А Кун всё говорил и даже Лохмоть забеспокоился: как бы не забыл, увлечённый собственной речью лекарь, о том, ради чего эта речь собственно и произносилась. Привлечённый голосом знахаря, со двора примчался Грошик, думая, что барн Кун опять рассказывает что-то интересное, и лишь только увидев его, лекарь довольно резко оборвал свой монолог и, развязав кошель, вынул находившуюся в нем вещицу, которую и протянул Касаму.
Все находившиеся в едовой дружно уставились на изящный кулон, лежавший на ладони Куна. На золотой цепочке покоился клык какого-то зверя, также инкрустированный золотом. Но самую большую ценность кулону придавал небольшой камень, вделанный в клык, драгоценный радужник, меняющий свой цвет в зависимости от того, где он находился. Сейчас камень как раз переливался из зелёного, каким он стал в темноте лекарского кошеля, в небесно-голубой, свой обычный цвет на свету.

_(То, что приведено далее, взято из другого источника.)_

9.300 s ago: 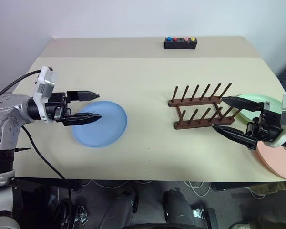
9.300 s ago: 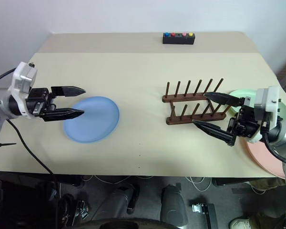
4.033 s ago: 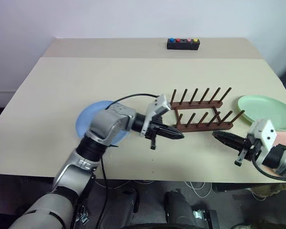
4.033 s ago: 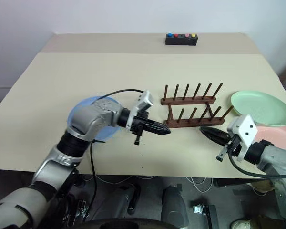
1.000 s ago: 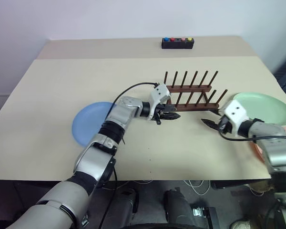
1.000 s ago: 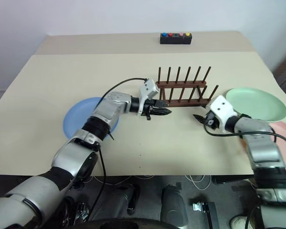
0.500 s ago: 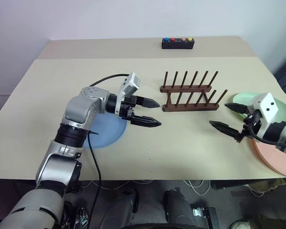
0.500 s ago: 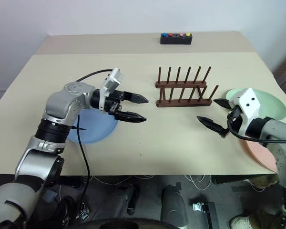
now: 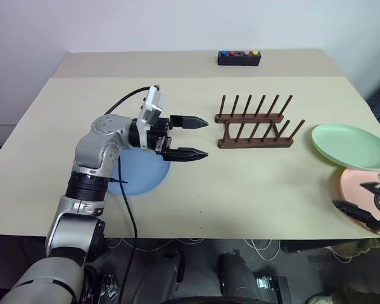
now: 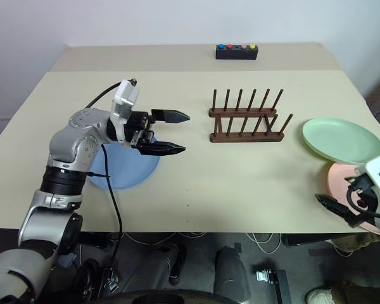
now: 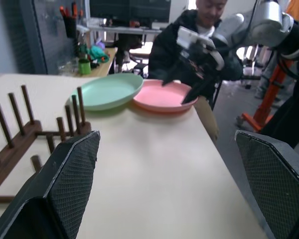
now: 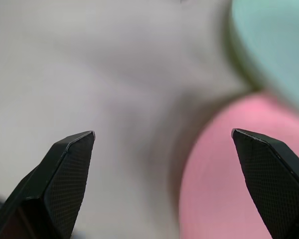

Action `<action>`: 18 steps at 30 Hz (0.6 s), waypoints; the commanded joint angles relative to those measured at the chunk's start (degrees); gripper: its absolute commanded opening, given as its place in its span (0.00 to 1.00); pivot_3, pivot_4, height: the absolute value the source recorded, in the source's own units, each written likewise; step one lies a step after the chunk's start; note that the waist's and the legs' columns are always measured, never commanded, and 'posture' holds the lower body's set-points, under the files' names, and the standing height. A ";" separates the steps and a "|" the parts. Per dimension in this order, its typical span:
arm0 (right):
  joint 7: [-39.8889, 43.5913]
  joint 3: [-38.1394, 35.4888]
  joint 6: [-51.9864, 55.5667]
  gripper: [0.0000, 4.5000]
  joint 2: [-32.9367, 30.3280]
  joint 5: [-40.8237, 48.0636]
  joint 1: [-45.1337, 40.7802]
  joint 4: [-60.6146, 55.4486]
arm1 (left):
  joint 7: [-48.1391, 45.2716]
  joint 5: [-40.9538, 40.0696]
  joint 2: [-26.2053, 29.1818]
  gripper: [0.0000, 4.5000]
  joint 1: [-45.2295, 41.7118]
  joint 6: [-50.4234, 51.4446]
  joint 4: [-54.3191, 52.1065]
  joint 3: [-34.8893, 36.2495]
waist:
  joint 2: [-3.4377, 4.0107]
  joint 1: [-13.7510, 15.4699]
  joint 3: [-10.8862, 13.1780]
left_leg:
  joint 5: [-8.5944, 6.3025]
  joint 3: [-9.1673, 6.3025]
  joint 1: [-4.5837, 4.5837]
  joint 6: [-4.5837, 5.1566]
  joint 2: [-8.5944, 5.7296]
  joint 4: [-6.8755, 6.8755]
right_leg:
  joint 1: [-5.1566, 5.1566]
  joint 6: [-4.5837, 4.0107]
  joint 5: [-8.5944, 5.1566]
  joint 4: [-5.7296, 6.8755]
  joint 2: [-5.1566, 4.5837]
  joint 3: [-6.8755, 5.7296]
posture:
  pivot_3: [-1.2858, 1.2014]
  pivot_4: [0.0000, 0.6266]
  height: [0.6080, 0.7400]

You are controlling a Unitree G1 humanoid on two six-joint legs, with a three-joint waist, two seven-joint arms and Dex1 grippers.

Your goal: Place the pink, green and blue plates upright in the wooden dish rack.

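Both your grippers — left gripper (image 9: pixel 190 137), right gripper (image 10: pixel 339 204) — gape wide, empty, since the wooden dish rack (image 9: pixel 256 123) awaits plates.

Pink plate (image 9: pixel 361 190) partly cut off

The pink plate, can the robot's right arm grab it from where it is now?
Probably yes. The right gripper is open and hovers right at the near edge of the pink plate, with nothing between them. The green plate overlaps only the pink plate's far edge, away from the gripper.
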 commanded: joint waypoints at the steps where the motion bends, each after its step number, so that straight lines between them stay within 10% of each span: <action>1: -0.89 -0.04 0.46 1.00 -0.14 -1.48 0.72 -0.48 | 0.46 -1.08 -0.17 0.99 -0.60 -1.58 -1.60 0.49 | 0.02 0.00 -0.01 | 0.00 0.03 0.00 0.00 0.00 0.00 | -0.01 0.00 0.00 0.01 0.00 0.02 | 0.52 0.24 1.00; 14: -3.31 5.72 1.05 1.00 -0.19 -4.92 -0.89 6.12 | 1.32 -1.57 0.82 0.99 1.43 -0.70 -4.72 -0.14 | 0.01 0.09 0.00 | -0.01 0.04 0.01 0.01 0.01 -0.01 | 0.00 0.00 0.00 -0.01 0.04 0.02 | 0.52 0.24 1.00; 18: -3.34 6.57 1.45 0.71 -0.54 -5.18 -1.58 7.32 | 1.68 -1.70 0.90 1.00 1.58 -0.67 -5.15 -0.16 | 0.00 0.13 0.00 | -0.01 0.04 0.01 0.01 0.01 -0.01 | 0.00 0.00 -0.01 -0.02 0.04 0.02 | 0.52 0.24 1.00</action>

–Ух, ты! – восхищённо произнёс Грошик, протиснувшийся между остальными.
–А в воде он становится красным, – хрипло произнёс Лохмоть, не сводивший с кулона глаз.
–Так. Это всё замечательно, но хотелось бы всё же послушать нашего друга Касама…, – начал было Рыжеблуд, но его довольно невежливо перебили.
–Скажи, сколько это может стоить? – знахарь обратился к Лохмотю, не обращая внимания на потуги старшего.
–Смотря где, – Лохмоть прокашлялся и продолжил: – В Заводи дадут толлей сорок пять-пятьдесят…в Абелине – у знающего купца Торговой доли-от семидесяти и выше, а вот где – нибудь Корроре-в два раза против городской цены…
Рыжеблуд бросил на доверенного свирепый взгляд:
–Да что ты распинаешься? Откуда в этой дыре настоящий радужник? Их в вильетовой казне по счёту, а тут у нашего знахаря в кармане… Старший повернулся к лекарю: -
– Ты прости барн Кун, я тебя обидеть не хочу, но сам подумай. Ну откуда у тебя такое сокровище? Им что, за лечение кто расплатился? Так надо покойника оживить, чтоб получить такое…
–Это принадлежало моей жене. – Кун вздёрнул голову и надменно посмотрел на старшего. Сказано это было так, что Лохмоть сам бы поверил, если бы не знал правды. Пользуясь тем, что Рыжеблуд стоял к нему спиной, он восхищённо помотал головой и подмигнул эльме, безучастно смотревшей на всё происходящее.